## Load data

Data is generated by a RaspberryPi with a temperature and humidity sensor at home. Readings are taken every 10 minutes using a bash script, then stored onto DynamoDB. However there have been some period of missing data, e.g. when I got a new WiFi network and forgot to update the password on the Pi. This notebook loads and formats the data, then replaces missing periods with the previous day. 

In [73]:
import numpy as np
import pandas as pd
import plotly.express as px
from datetime import timedelta

In [79]:
df = pd.read_csv('ddb_output.csv'
         ).rename(columns={'humidity.S': 'humidity',
                   'temperature.S':'temperature',
                   'timestamp.S':'timestamp'},
         ).drop(columns=['Unnamed: 0']
         ).sort_values(by='timestamp')
# Convert the timestamp column to datetime format
df['timestamp'] = pd.to_datetime(df['timestamp'], format='mixed')

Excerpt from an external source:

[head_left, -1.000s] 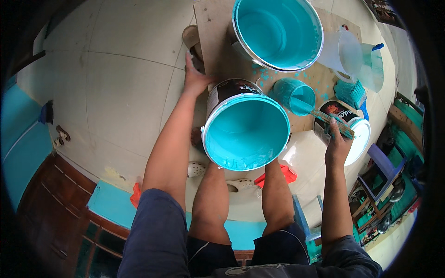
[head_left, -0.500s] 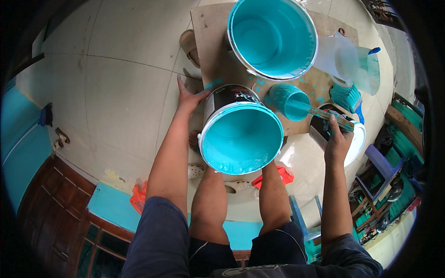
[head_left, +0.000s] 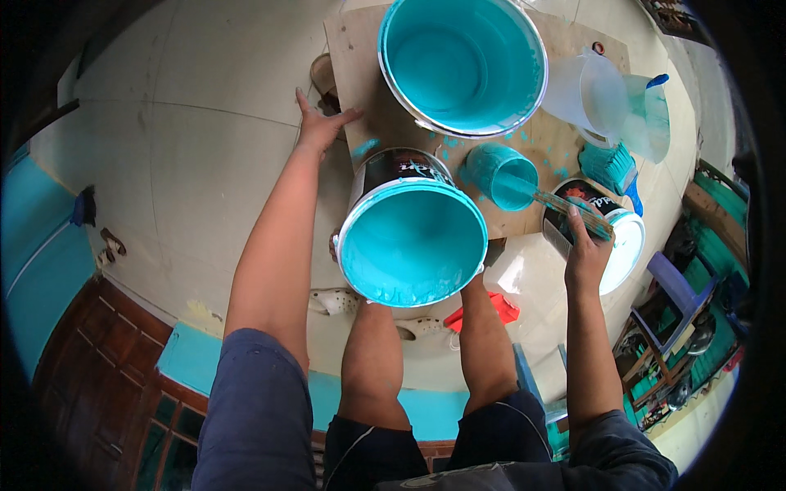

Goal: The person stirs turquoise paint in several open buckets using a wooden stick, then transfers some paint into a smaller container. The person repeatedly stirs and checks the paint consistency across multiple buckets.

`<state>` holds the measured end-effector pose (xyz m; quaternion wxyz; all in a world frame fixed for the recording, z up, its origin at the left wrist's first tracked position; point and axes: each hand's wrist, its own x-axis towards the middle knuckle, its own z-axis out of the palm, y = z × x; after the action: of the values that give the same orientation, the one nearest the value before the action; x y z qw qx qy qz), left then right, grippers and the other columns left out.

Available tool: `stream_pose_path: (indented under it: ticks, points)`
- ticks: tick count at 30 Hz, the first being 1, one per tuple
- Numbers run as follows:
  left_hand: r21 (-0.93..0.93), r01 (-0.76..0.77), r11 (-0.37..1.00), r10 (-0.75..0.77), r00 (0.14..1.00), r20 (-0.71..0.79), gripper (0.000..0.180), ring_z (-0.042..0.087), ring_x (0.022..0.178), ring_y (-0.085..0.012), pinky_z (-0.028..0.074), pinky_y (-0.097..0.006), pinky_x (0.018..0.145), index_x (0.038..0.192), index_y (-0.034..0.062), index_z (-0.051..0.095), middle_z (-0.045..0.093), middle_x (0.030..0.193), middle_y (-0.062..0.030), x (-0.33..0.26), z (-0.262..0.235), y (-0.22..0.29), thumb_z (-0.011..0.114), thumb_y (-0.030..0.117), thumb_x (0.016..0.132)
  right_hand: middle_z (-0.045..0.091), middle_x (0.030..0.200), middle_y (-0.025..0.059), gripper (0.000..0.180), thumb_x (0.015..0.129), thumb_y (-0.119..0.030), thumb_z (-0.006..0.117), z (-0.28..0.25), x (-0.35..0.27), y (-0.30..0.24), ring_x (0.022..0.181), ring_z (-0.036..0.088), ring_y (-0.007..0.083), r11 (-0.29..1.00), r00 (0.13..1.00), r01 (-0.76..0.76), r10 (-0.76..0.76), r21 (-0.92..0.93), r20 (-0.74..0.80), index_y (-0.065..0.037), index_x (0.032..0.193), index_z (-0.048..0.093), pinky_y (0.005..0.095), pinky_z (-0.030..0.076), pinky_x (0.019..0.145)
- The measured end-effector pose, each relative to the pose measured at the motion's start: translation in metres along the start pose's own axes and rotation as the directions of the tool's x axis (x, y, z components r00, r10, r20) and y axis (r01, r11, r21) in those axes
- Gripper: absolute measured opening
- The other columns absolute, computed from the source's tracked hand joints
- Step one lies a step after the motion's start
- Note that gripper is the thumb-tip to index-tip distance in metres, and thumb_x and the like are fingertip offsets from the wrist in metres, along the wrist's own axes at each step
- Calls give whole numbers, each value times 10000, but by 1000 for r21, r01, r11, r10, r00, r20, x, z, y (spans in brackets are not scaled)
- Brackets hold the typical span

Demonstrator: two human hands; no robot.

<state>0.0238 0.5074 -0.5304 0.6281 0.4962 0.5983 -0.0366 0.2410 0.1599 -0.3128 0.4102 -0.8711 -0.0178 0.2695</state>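
Note:
My right hand (head_left: 588,250) is closed around a wooden stick (head_left: 577,213) stained with turquoise paint. The stick's other end reaches into the mouth of a paint-coated cup (head_left: 485,170). Whether the two are joined I cannot tell. My left hand (head_left: 318,129), fingers spread and holding nothing, is beside the left edge of a brown board (head_left: 360,49). Between my arms, a bucket (head_left: 413,245) with a black label tilts its mouth towards me, turquoise paint inside. Farther off stands a larger bucket (head_left: 458,74), its inside coated with turquoise paint.
On the board's right are a translucent jug (head_left: 585,94), a paint-smeared clear container (head_left: 651,123) and a wide paint brush (head_left: 610,168). A black-labelled tub with a white lid (head_left: 626,254) lies past my right hand. Clogs (head_left: 334,301) and a red bag (head_left: 499,309) are on the tiles.
My left hand has moved left and farther away from the near bucket. My right hand still holds the stick in the cup. The buckets and board appear slightly farther left as the view shifts.

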Motion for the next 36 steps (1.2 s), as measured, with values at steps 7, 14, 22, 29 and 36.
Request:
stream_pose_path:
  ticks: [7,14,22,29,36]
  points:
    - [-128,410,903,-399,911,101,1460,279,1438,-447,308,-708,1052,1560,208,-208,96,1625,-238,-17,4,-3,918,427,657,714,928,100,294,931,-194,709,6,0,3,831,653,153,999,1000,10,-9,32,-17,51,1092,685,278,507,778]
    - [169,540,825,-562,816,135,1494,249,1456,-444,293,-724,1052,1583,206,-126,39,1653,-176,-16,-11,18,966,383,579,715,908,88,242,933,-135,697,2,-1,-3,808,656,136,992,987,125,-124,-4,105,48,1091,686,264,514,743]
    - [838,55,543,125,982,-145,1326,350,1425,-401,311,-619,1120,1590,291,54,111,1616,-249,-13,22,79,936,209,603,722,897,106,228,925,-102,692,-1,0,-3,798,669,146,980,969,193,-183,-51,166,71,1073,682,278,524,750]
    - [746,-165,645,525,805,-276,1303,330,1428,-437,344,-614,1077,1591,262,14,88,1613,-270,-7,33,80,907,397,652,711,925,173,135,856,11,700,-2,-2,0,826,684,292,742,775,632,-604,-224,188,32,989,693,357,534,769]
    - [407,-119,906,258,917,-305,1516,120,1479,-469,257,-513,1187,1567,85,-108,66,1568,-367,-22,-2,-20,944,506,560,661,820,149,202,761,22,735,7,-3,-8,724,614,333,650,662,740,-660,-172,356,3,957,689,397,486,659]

# Round the timestamp to the nearest minute
df['timestamp'] = df['timestamp'].dt.round('1min')

print(df.shape)

(16134, 3)


Missing periods are visible below. 

In [76]:
fig = px.scatter(df, x="timestamp", y=["humidity","temperature"], title='All-time humidity and temperature in the grove!')
fig.show()

In [29]:
df_original = df

Identify missing entries, and create rows with N/A for them

In [80]:
time_interval = timedelta(minutes=10)

i = 0 

while i < df.shape[0]-1: 

    current_time = pd.Timestamp(df.iloc[i]['timestamp'])
    next_time = pd.Timestamp(df.iloc[i + 1]['timestamp'])
    
    # Check if the time interval between current and next timestamp is much longer than we expect
    if (next_time - current_time) > time_interval + timedelta(minutes=25):
        
        # Insert a new row with NA values and a timestamp 10 minutes after the current timestamp
        new_row = pd.DataFrame({'timestamp': [current_time + time_interval],
                                'humidity': [np.nan],
                                'temperature':[np.nan]})
        
        # Concatenate the new row to the dataframe
        df = pd.concat([df.iloc[:i+1], new_row, df.iloc[i+1:]], ignore_index=True)

    i += 1

# Updated dataframe with inserted rows for missing timestamps
print(df.shape)

(17301, 3)


What proportion of the data is missing?

In [92]:
rows_missing = (df.shape[0]-df_original.shape[0])/df.shape[0]

print(f'We identified {np.round(rows_missing*100,2)}% of rows as missing, '
      f'out of an enriched datamframe with {df.shape[0]} rows.')

We identified 6.75% of rows as missing, out of an enriched datamframe with 17301 rows.


Let's fill using the previous day's readings (thanks to my partner for this idea!)


In [94]:
values_changed = 0

one_day = 10 * 24 # Number of readings ago

# Loop through the dataframe
for i in range(one_day, len(df)):
    current_value = df.loc[i, 'temperature']
    
    # Check if the value is NaN
    if pd.isna(current_value):

        # Set the value equal to the value from 240 rows ago
        previous_value_temp = df.loc[i-one_day, 'temperature']
        df.loc[i, 'temperature'] = previous_value_temp

        # Set the value equal to the value from 240 rows ago
        previous_value_humidity = df.loc[i-one_day, 'humidity']
        df.loc[i, 'humidity'] = previous_value_humidity

In [95]:
df.shape

(17301, 3)

In [96]:
fig = px.scatter(df, x="timestamp", y=["humidity","temperature"], title='All-time humidity and temperature in the grove!')
fig.show()

This does lead to some strange discontinous patterns, but overall seems close enough to reality. 

In [98]:
df.shape

(17301, 3)

In [97]:
df[:600]

# Took until midday on 30th April to stabilise on one reading every ten mins

Unnamed: 0,humidity,temperature,timestamp
0,56.0,17.83,2023-04-28 08:25:00
1,56.0,17.85,2023-04-28 08:26:00
2,56.0,17.85,2023-04-28 08:28:00
3,56.0,17.88,2023-04-28 08:32:00
4,,,2023-04-28 08:42:00
...,...,...,...
595,55.0,20.64,2023-04-30 17:50:00
596,55.0,20.59,2023-04-30 18:00:00
597,55.0,20.70,2023-04-30 18:10:00
598,55.0,20.58,2023-04-30 18:20:00


Selecting only data past that point, so data is evenly spaced.

In [99]:
df = df[df['timestamp'] > pd.Timestamp(year=2023, month=5, day=1)]

In [102]:
df.to_csv('analysis/historic_readings_no_missing_data.csv')